> [Assigned task]:
The expected output is the data below, character for character, without its pictures.

> [Source data]:
┌──
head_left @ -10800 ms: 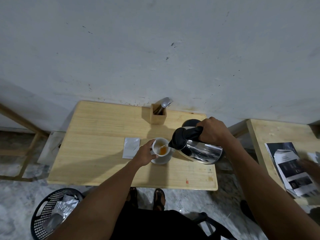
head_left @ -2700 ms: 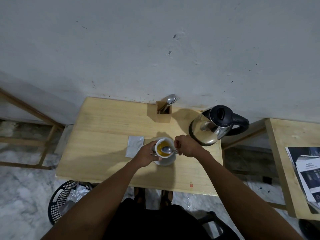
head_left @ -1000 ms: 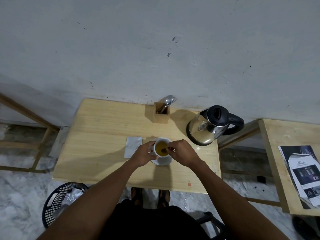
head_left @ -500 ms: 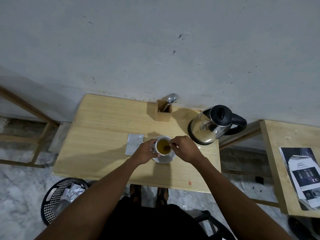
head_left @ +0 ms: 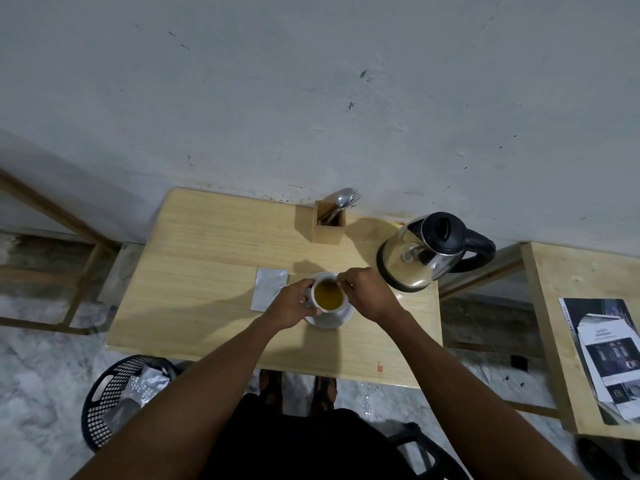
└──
> [Reply to the exercise]:
head_left @ -10800 ms: 
head_left @ -2700 ms: 
head_left @ -1000 ms: 
head_left @ -500 ms: 
head_left @ +0 ms: 

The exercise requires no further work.